4. Waiting for Happiness. Writer-director Abderahmane Sissako deserves to be seated at the table where Hou Hsiao-hsien and Abbas Kiarostami dine. This great and little-known artist from Mali makes features that are shaped less like three-act plays than high-tech switchboards; the subject matter is Sissako's joyous celebration of the people of Mali, and of the sensuous exuberance of life itself.


5. Phone Booth. Larry Cohen, '70s grindhouse Marxist extraordinaire, wrote the first and essential draft of this almost impossibly swift 80-minute shocker: a beautiful catch-all for every viral variant of American anxiety. (Is it my fault that those towers fell? Or maybe it's all in my head? And why do they hate us, anyway? And who am I speaking to?) Director Joel Schumacher, in a career high (by far!), captures Colin Ferrell's sleazoid magnetism like a kid with a firefly in his fist.


6. Irreversible. In this dazzlingly contradictory, even incoherent work, writer-director Gaspar Noé delivers a 10-minute slice of pure Jules and Jim charm, a surprisingly appealing (and squeaky clean) sex scene between Monica Bellucci and Vincent Cassel, and...a nine-minute anal rape? And you say that's not interesting?


7. Stuck on You. For people who make theater, there could be no more harrowing a sight than that of an actor performing the entirety of Jay Presson Allen's Tru at a community theater in Cape Cod...stitched to a loved one. The Farrelly Brothers are working in the spirit of Blake Edwards, making real movies that are also laugh-out-loud comedies.


8. Gerry. Don't let anyone convince you that there's a single boring minute in this movie, because there isn't. Gerry ponders time, loss, pleasure, and the true meaning of guyness with the stoic rigor of a Schumann piano concerto. Put yourself in its custody.


9. Le Divorce. James Ivory's adaptation of Diane Johnson's Jamesian comic romance is composed of caresses, tickles, soft abrasions, and the occasional full-on embrace; its physical beauty recalls the Hollywood of yesteryear. Ivory, once an insufferable middlebrow pedant, has officially become a walking anachronism--and I, for one, am damn grateful.

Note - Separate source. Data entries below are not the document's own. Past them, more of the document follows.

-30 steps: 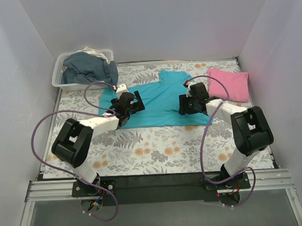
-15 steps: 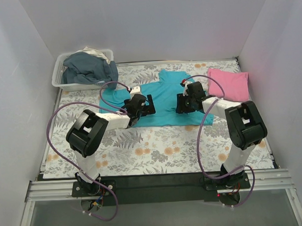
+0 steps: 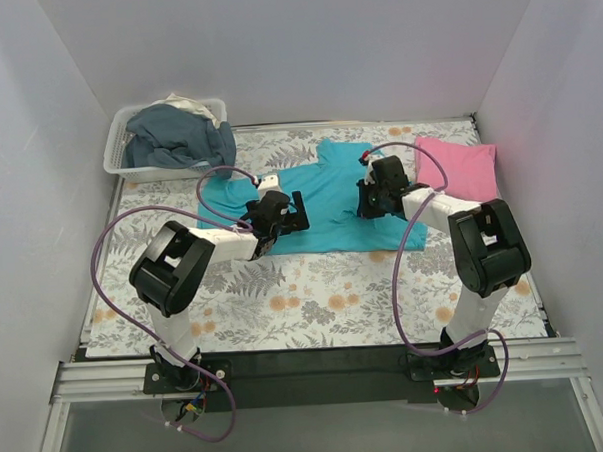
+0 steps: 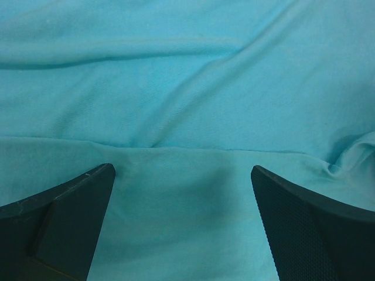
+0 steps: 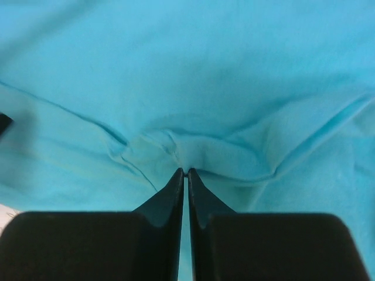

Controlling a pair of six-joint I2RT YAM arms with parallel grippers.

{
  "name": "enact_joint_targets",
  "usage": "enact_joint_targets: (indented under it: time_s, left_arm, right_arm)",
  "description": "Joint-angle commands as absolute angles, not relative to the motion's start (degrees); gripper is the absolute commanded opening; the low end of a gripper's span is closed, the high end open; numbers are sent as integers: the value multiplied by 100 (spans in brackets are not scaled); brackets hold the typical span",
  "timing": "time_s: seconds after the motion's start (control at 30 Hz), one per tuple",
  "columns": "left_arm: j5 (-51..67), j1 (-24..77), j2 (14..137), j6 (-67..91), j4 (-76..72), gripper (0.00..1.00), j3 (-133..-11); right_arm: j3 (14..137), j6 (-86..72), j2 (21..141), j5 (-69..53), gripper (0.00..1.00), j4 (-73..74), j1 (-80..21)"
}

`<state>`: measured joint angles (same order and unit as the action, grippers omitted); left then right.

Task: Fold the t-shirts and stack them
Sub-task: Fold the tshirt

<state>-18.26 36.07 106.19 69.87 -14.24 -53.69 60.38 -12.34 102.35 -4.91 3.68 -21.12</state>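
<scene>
The turquoise t-shirt (image 3: 325,200) lies spread on the floral table, partly folded. It fills the left wrist view (image 4: 187,105) and the right wrist view (image 5: 193,76). My left gripper (image 3: 293,211) is open low over the shirt's left part; cloth shows between its fingers (image 4: 64,211). My right gripper (image 3: 365,195) is shut on a pinch of the turquoise cloth (image 5: 186,171), and the fabric puckers around the fingertips. The pink t-shirt (image 3: 457,167) lies folded at the far right.
A clear plastic bin (image 3: 118,159) holding dark blue and white clothes stands at the far left corner. White walls close in on three sides. Purple cables loop from both arms over the table.
My left gripper has slid right across the shirt. My right gripper has moved a little toward the far side on the shirt.
</scene>
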Motion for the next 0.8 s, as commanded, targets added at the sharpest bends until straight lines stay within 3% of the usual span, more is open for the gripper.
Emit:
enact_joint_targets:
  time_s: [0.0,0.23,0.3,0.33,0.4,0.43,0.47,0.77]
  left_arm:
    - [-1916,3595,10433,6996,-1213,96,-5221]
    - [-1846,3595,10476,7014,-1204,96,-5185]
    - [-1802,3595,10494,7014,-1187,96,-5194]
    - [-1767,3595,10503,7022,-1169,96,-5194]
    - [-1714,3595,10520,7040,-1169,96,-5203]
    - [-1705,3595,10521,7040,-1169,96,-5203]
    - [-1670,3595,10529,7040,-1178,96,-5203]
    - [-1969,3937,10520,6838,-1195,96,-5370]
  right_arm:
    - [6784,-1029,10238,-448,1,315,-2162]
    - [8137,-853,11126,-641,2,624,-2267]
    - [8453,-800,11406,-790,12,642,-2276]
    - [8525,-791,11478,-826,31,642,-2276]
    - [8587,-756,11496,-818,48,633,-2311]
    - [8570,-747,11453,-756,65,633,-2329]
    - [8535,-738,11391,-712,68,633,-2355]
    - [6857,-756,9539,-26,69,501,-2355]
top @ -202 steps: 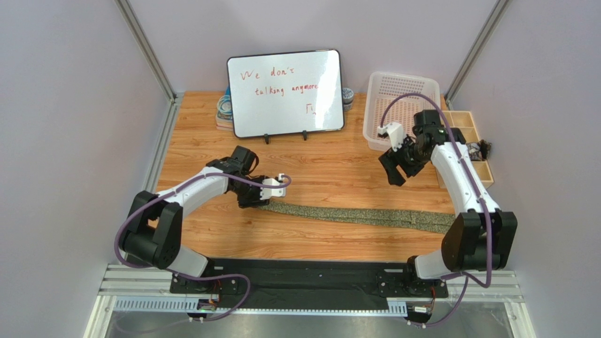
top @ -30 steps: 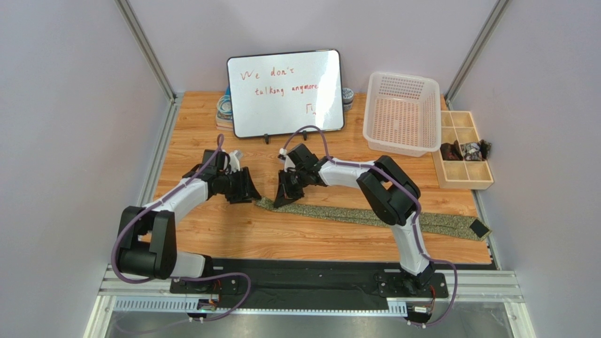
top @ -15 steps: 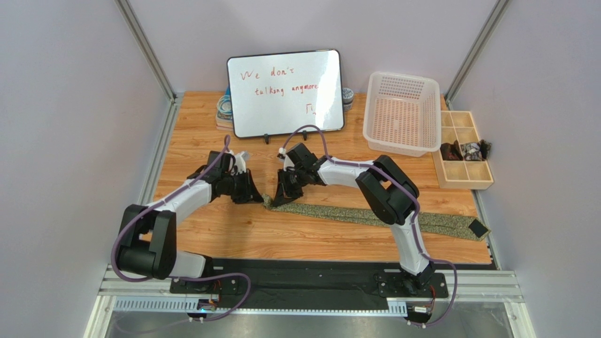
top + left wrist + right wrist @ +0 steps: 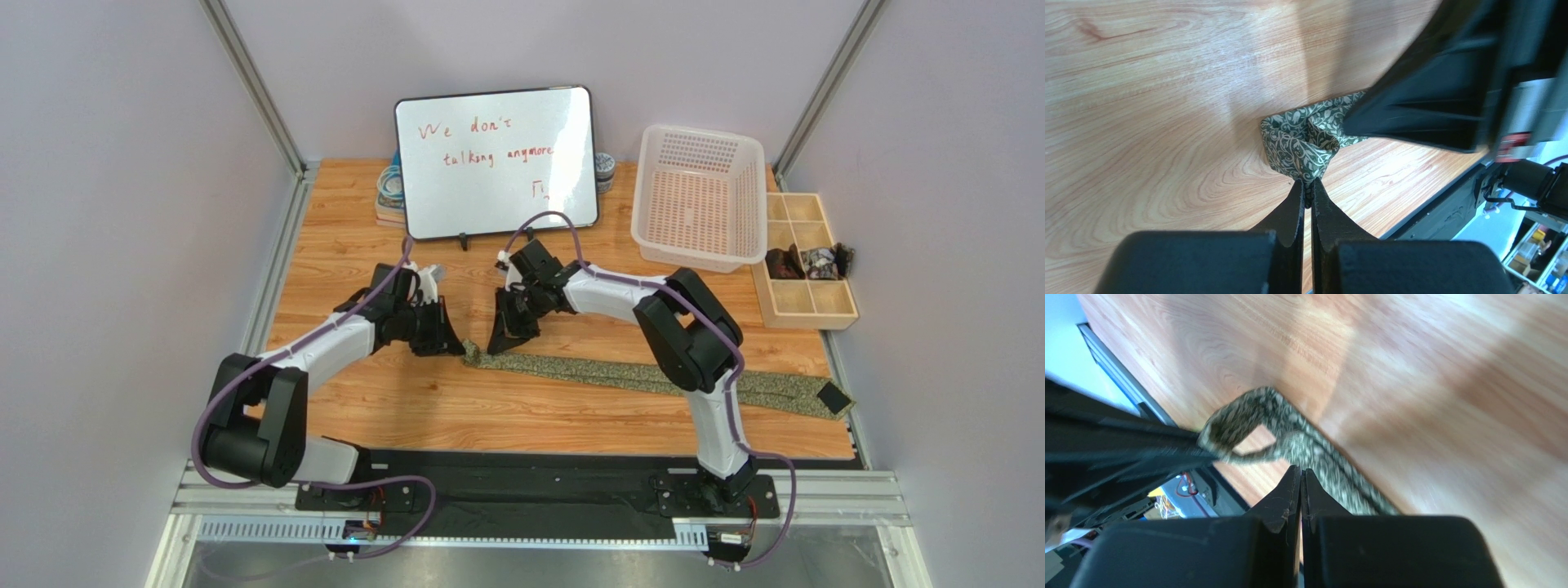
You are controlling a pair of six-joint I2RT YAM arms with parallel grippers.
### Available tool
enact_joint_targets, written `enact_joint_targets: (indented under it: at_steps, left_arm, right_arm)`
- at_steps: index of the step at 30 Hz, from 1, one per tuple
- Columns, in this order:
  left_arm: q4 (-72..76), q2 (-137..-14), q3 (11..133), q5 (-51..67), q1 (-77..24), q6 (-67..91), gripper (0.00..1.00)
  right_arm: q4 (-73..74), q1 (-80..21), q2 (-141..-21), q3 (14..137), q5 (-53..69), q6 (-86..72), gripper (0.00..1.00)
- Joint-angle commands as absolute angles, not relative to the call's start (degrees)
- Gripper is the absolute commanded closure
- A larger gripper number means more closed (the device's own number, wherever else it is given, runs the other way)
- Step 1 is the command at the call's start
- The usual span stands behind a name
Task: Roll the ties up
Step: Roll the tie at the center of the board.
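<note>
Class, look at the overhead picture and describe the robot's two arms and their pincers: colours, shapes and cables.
The left arm and right arm have white shells between bulky black joints. A purple cable loops along each. The left pincer and right pincer are black, each with two flat fingers tapering to narrow tips.

One whiteboard [image 4: 497,159] is standing on the bench [image 4: 368,404]. One olive-green tie [image 4: 638,374] is lying in front of the whiteboard, with two arms reaching to it: one left tool [image 4: 1306,187] and one right tool [image 4: 1300,474]. To the right of the whiteboard, one white basket [image 4: 640,202] and one divided tray [image 4: 810,324] are sitting. Two small rolled items are peeking out from behind the whiteboard: a patterned roll [image 4: 390,186] and a second roll [image 4: 605,165].
</note>
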State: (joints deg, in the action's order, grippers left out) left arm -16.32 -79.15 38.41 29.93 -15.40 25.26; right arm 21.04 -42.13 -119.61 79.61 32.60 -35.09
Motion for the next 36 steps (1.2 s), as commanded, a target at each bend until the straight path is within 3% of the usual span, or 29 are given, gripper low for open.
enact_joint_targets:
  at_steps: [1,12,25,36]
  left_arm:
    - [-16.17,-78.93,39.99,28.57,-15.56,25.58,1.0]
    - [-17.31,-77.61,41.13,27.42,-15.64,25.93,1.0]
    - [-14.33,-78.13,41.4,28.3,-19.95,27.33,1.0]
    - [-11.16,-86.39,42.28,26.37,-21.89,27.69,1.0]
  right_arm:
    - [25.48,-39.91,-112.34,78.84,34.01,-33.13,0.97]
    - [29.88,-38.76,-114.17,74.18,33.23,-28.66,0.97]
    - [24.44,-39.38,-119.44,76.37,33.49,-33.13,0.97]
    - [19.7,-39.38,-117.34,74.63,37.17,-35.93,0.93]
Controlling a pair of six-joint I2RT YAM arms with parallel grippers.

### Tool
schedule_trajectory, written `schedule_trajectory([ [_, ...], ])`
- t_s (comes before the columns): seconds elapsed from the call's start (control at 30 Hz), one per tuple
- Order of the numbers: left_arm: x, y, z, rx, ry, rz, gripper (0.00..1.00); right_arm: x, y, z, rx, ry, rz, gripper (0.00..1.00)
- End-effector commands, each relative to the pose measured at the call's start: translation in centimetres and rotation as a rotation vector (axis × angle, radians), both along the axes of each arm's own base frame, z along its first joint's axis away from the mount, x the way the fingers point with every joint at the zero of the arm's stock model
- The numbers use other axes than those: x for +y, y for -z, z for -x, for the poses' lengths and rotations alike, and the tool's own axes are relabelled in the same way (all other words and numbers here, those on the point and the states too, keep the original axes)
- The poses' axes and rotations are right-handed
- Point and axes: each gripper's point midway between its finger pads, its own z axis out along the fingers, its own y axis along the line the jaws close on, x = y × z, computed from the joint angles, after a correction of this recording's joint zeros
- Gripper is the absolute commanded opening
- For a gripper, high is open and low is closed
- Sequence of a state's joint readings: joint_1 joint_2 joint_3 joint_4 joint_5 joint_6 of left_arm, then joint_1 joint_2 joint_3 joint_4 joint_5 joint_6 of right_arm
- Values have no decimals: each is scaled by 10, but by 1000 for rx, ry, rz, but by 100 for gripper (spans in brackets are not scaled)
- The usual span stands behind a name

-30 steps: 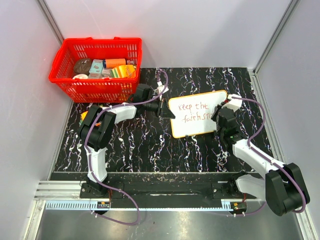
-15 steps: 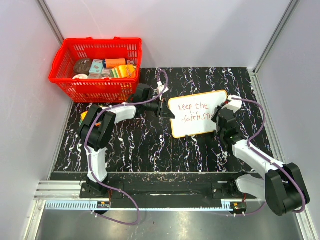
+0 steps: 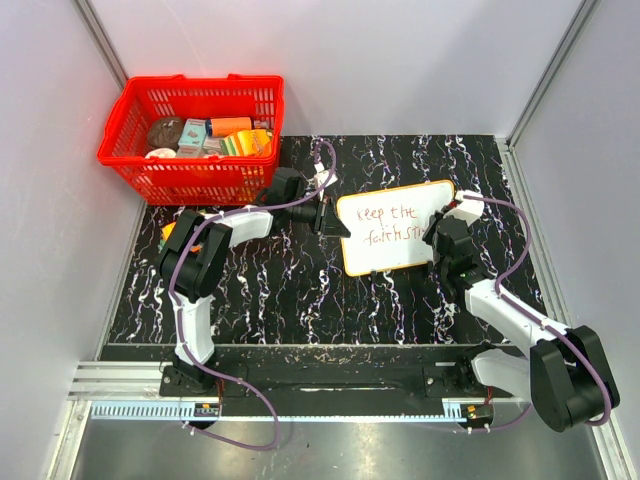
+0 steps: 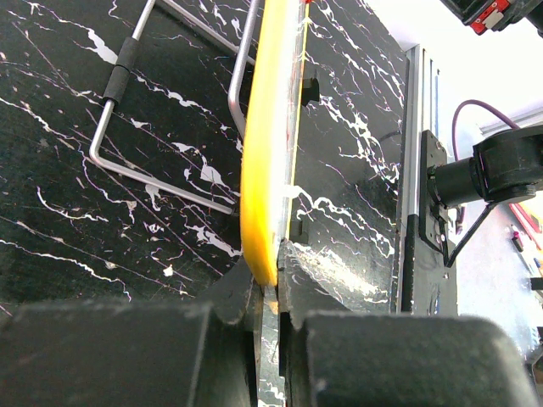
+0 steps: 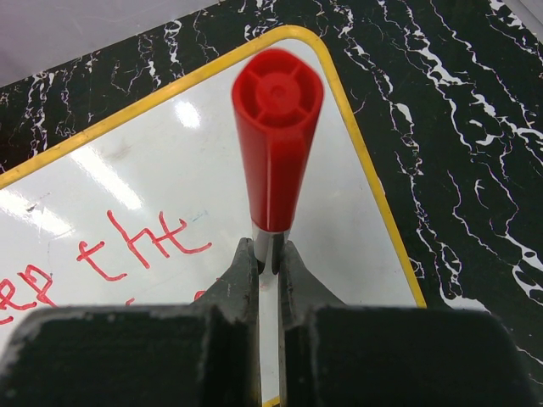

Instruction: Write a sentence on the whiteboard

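I note left gripper (image 4: 267, 292) nipped tight onto the smooth yellow rim of the glossy whiteboard (image 4: 267, 170); right gripper (image 5: 270, 254) clamps a tapered red plastic marker (image 5: 276, 136).

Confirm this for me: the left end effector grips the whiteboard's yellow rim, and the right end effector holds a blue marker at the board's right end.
Not quite. The marker in the right end effector is red, not blue, as the right wrist view shows. The rest stands: the left end effector grips the yellow rim of the whiteboard, and the marker is at the board's right end.

Black marbled table (image 3: 300, 290): red basket (image 3: 190, 182) (far-left corner), whiteboard (image 3: 385, 258).
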State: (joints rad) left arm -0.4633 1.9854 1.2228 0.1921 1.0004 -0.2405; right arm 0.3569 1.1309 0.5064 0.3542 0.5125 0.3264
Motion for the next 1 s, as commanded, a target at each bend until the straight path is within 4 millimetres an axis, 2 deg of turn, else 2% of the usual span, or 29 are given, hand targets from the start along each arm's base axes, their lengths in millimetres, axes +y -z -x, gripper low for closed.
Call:
schedule_trajectory([
  [0.0,8,60,17,12,15,-145,0,2,-29,-12,-83,2,-30,0],
  [0.97,8,59,16,9,14,-144,0,5,-46,-5,-117,-29,-53,0],
])
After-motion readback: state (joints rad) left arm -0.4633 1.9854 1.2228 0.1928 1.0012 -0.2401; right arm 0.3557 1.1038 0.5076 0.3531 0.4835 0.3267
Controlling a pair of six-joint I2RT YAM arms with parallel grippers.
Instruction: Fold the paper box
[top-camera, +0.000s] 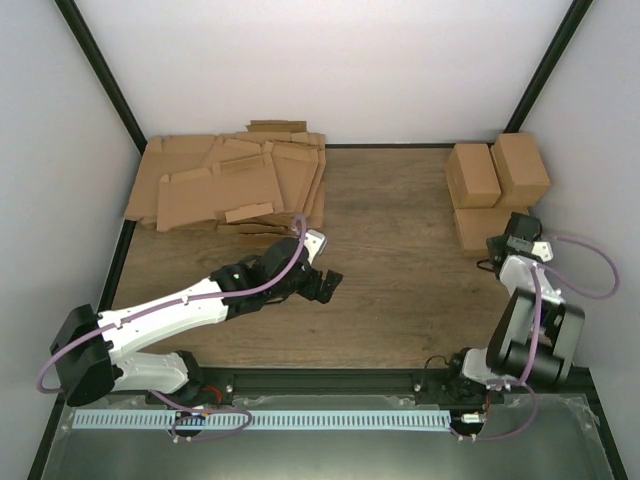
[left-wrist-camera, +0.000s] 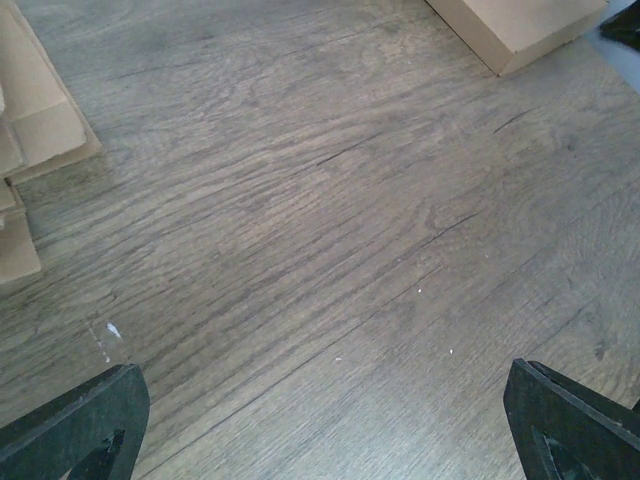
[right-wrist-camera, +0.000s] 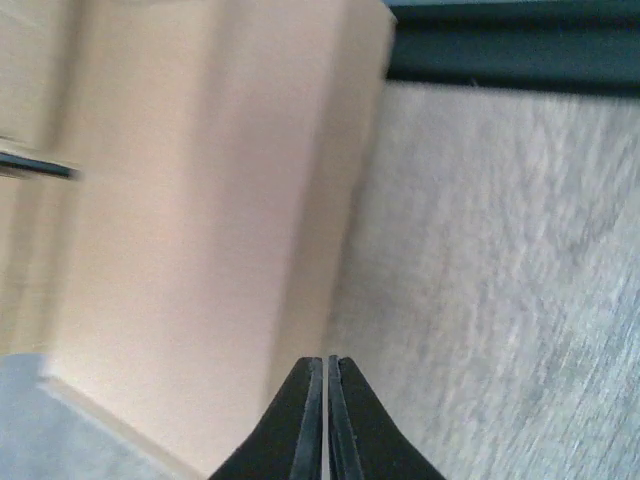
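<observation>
The paper box (top-camera: 482, 226) is a wide, shallow brown carton lying at the right of the table, in front of two taller brown cartons. Its corner shows at the top of the left wrist view (left-wrist-camera: 515, 25). A brown carton face (right-wrist-camera: 200, 250) fills the left of the right wrist view, blurred. My right gripper (top-camera: 497, 248) is shut and empty, its fingertips (right-wrist-camera: 312, 372) right beside that carton's edge, just above the wood. My left gripper (top-camera: 325, 283) is open and empty over the bare middle of the table, its fingers (left-wrist-camera: 75, 425) spread wide.
Two taller blocky cartons (top-camera: 497, 168) stand at the back right. A pile of flat die-cut cardboard sheets (top-camera: 235, 185) covers the back left, and its edge shows in the left wrist view (left-wrist-camera: 35, 120). A black frame rail (right-wrist-camera: 510, 45) runs along the table edge.
</observation>
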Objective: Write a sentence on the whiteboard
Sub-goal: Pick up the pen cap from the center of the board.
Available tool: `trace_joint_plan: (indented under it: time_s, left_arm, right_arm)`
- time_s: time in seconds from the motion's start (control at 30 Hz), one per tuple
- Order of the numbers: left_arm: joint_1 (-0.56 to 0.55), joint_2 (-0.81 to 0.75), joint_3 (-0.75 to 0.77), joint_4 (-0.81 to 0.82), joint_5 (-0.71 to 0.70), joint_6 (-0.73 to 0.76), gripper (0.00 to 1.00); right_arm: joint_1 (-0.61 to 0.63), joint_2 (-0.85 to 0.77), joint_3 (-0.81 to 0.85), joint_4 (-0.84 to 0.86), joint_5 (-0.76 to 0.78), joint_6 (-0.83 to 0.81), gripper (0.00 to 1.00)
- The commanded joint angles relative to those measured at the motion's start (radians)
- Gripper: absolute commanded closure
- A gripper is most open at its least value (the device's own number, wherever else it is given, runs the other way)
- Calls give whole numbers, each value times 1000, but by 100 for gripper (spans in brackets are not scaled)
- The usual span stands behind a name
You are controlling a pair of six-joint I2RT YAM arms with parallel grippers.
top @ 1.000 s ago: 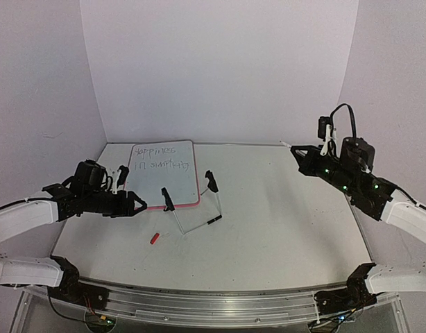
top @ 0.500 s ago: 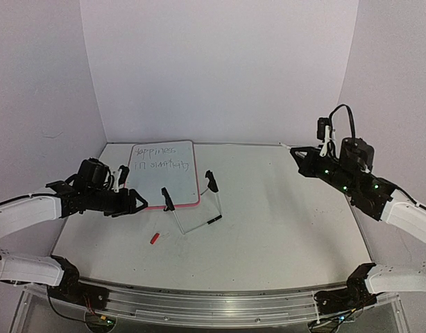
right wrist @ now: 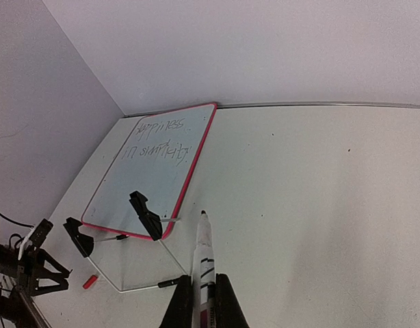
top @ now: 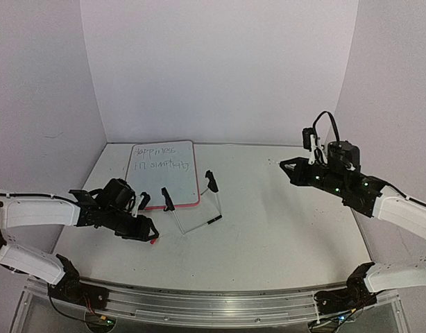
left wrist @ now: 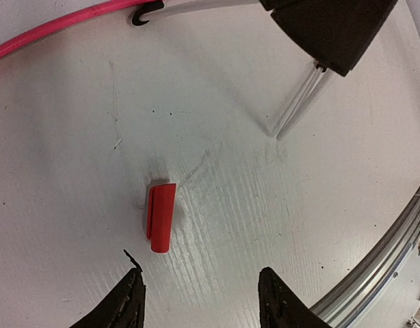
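The left gripper (left wrist: 200,290) hung open and empty just above a small red cap (left wrist: 161,217) low in its own view, the right gripper (right wrist: 203,306) pinched a marker (right wrist: 204,253), and the whiteboard (top: 167,187) bearing the sentence (top: 159,158) sat left of centre in the overhead view against a wire stand (top: 199,222).

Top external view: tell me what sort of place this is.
Probably a robot lab test cell: bare white walls boxing in a table, two arms on a metal rail, a small whiteboard.
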Motion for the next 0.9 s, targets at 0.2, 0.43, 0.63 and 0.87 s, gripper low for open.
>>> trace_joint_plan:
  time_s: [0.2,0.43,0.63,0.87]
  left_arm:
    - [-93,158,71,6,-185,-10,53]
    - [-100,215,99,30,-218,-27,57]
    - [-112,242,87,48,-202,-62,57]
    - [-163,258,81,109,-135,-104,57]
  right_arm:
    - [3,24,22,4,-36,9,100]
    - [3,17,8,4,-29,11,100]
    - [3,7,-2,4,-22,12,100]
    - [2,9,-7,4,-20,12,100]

10. Cremaster 3. Combining pure sculpture, Richard Serra-style monumentalism, Sam Raimi splatter, and the PIN code of its maker's own unconscious, Matthew Barney's "Cremaster Cycle" represents a new way of thinking about motion pictures. Despite its execrable finale (Barney literally scaling the Guggenheim), Cremaster 3 is the artist's yeastiest and most engaging work to date.


Stepping Out

This was the year I realized I was sick of emo-cinema. The twerpy spawn of Sundance in 2003 were films inordinately proud of their puniness, of their morosely strummed shoegazer scores, of eyesore DV camerawork that wrapped TV-movie scripts in a cloak of the Emperor's New Cred.

The movies that moved me most this year sought not to conquer the larger world, but to connect with it. Sometimes the effort required constructing an entire civilization from scratch; sometimes it required nothing more than opening a car door and venturing outside.